As a plasma biomarker, fibrinogen has its advantages: blood sampling is a minimally invasive method that patients tolerate well, and it allows replicated sampling for long-term surveillance. Plasma fibrinogen levels can be determined easily by using routine coagulation parameters tested in the laboratory, which is rapid and cost-effective compared to other measurements, such as serum AFP level. Similar to serum AFP level, which has been identified as a significant prognostic marker in HCC, fibrinogen may also achieve similar accuracy for predicting clinical outcomes.
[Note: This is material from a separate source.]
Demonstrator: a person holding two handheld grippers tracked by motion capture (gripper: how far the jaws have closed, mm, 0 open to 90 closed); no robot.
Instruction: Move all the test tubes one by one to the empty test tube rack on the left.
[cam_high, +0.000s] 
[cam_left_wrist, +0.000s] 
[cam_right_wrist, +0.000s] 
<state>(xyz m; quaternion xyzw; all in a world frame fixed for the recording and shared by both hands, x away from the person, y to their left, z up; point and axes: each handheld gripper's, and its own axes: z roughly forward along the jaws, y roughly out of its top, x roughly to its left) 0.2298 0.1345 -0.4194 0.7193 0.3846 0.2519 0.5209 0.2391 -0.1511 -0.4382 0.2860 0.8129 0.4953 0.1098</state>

In fact, Fu et al33 found that subgroups with negative AFP levels or less aggressive clinicopathology but with elevated plasma fibrinogen levels still demonstrated poorer survival outcomes, suggesting that plasma fibrinogen could be a better prognostic biomarker compared to AFP, although further studies are warranted.
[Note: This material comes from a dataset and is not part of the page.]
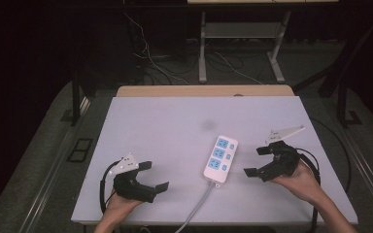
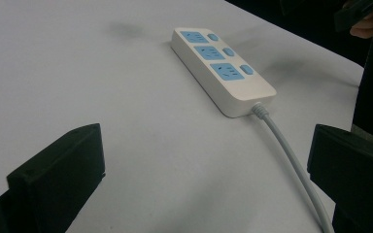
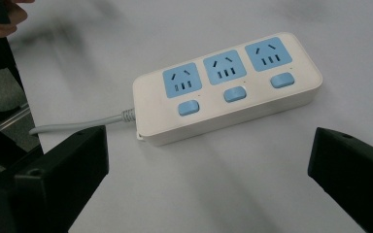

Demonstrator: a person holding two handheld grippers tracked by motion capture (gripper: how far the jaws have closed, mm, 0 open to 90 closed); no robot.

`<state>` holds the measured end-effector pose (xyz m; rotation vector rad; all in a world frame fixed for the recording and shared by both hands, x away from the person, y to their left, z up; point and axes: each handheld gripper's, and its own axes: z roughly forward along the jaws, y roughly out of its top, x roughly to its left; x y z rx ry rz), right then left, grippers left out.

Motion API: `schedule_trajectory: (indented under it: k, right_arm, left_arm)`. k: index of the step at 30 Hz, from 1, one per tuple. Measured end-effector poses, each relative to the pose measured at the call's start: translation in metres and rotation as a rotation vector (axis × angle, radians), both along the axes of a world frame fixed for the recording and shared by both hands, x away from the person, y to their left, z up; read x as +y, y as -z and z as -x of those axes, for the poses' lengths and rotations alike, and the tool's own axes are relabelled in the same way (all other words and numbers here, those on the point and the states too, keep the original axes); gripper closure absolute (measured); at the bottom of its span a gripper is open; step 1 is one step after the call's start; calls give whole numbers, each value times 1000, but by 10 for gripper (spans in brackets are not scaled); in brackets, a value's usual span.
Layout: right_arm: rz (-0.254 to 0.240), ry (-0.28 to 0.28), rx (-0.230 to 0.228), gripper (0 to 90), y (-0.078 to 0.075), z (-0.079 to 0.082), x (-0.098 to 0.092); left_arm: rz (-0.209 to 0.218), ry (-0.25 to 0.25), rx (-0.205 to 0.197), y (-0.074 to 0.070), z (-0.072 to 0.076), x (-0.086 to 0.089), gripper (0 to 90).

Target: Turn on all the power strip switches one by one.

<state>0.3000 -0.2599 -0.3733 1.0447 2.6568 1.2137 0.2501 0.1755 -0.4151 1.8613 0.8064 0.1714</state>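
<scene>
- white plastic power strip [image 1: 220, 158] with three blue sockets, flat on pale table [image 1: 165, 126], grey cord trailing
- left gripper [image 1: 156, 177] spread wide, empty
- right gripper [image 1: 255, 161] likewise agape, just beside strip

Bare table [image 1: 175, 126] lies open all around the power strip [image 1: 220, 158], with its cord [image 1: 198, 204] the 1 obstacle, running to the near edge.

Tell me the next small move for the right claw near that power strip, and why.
Probably ease the right claw forward toward the power strip. Its jaws stand wide open and apart from the strip, which lies flat on the table, untouched, with its cable trailing toward the near edge.
</scene>
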Motion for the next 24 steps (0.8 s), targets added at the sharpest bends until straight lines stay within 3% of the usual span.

Most importantly, the examination of pretreatment plasma fibrinogen levels may help clinicians identify and provide more aggressive treatments to the appropriate group of patients to improve clinical outcomes. By comparing the normal- and high-fibrinogen groups, Zhang and Long19 found that patients with HCC and elevated plasma fibrinogen levels had poorer responses to TACE, a recommended adjuvant therapy for intermediate and advanced HCC. The poor response to TACE treatment in high-fibrinogen groups requires further examination due to its small sample size, and it is not one of our primary outcomes due to the limited number of studies available.
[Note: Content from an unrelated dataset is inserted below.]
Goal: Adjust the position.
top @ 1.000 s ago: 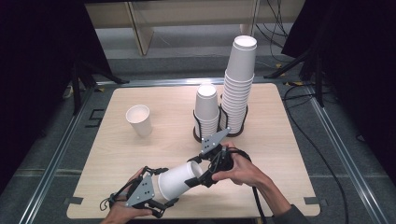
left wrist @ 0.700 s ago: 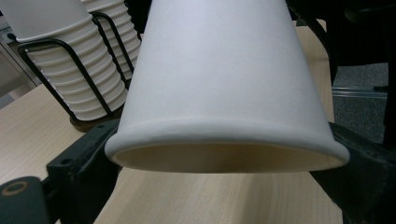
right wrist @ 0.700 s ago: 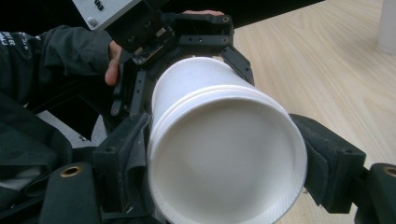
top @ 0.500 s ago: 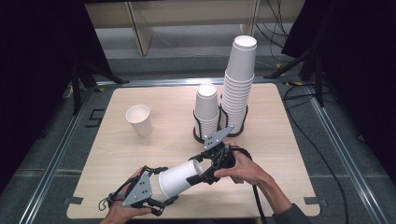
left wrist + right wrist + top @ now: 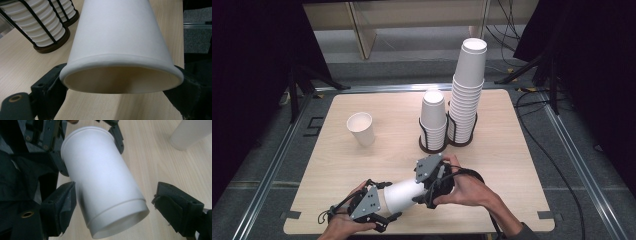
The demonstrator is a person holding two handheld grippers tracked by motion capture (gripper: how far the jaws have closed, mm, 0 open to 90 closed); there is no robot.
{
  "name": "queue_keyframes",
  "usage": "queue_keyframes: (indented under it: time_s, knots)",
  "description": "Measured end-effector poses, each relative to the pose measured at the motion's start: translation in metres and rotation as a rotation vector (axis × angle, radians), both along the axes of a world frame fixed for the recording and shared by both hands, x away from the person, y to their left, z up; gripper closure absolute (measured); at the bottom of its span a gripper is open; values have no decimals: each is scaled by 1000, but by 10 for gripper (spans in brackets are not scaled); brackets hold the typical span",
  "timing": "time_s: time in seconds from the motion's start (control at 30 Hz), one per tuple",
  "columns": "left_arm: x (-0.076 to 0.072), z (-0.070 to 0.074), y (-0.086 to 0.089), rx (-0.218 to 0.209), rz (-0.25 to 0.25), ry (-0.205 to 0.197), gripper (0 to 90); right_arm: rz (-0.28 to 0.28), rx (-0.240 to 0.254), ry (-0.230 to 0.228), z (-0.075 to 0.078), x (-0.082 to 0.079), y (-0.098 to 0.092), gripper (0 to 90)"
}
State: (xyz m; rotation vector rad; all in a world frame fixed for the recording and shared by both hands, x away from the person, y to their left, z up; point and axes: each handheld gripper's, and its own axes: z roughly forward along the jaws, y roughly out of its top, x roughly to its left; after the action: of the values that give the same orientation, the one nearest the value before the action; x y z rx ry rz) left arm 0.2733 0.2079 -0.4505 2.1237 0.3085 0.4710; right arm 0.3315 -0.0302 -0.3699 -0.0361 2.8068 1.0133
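- Since a second ago, the left gripper (image 5: 382, 202) has just been closing its jaws, and they now pinch the cup (image 5: 404, 194) at its rim. The right gripper (image 5: 429, 190) has shifted a little, its grey plate sitting lower in the high view.
- The cup hangs just above the table (image 5: 512, 150) near the 6 o'clock edge, between the two grippers.
- In the left gripper view the rim (image 5: 120, 62) is squeezed to an oval between the narrowed jaws, so the left holds it.
- In the right gripper view the jaws stand wide. One is right beside the cup's wall (image 5: 105, 185) and the other stands clear of it, so this gripper has no hold.
- The cup lies nearly level. Its long axis runs from 8 o'clock to 2 o'clock in the high view, with the mouth at the left gripper pointing to 8 o'clock and the base at the right gripper.
- A lone cup (image 5: 361, 128) stands upright, mouth up, at about 10 o'clock.
- A short stack (image 5: 433, 117) and a tall stack (image 5: 468, 95) stand in wire holders at about 1 o'clock, touching side by side.
- My reading is that the hand-over to the left is all but done. Still to come are drawing the right gripper away, turning the cup upright and setting it down, probably by the lone cup.
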Motion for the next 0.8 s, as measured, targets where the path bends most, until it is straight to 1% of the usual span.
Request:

Aside from the limited studies available, there are several other limitations in our analyses. The association between the elevated plasma fibrinogen levels and poor survival outcomes could potentially be overestimated because all included studies are published studies. Positive results are always favored for publication when compared to negative results; thus exaggerating the effect of the group tested. There are variations in the plasma fibrinogen measurement methods, the cutoff values, tumor stages, and treatments received among all included studies; however, analysis suggested little heterogeneity among studies. Moreover, all patients included in the prognostic evaluation were Asians, which may not reflect as general phenomena in other ethnic populations. All of these factors could have influenced the outcome of our evaluation.

Conclusion

From our analyses of eight high-quality studies, we conclude that patients with HCC and elevated plasma fibrinogen levels have poor survival outcomes. High plasma fibrinogen levels are associated with heavier tumor burden and advanced tumor progression. Therefore, plasma fibrinogen level may serve as a prognostic biomarker in HCC.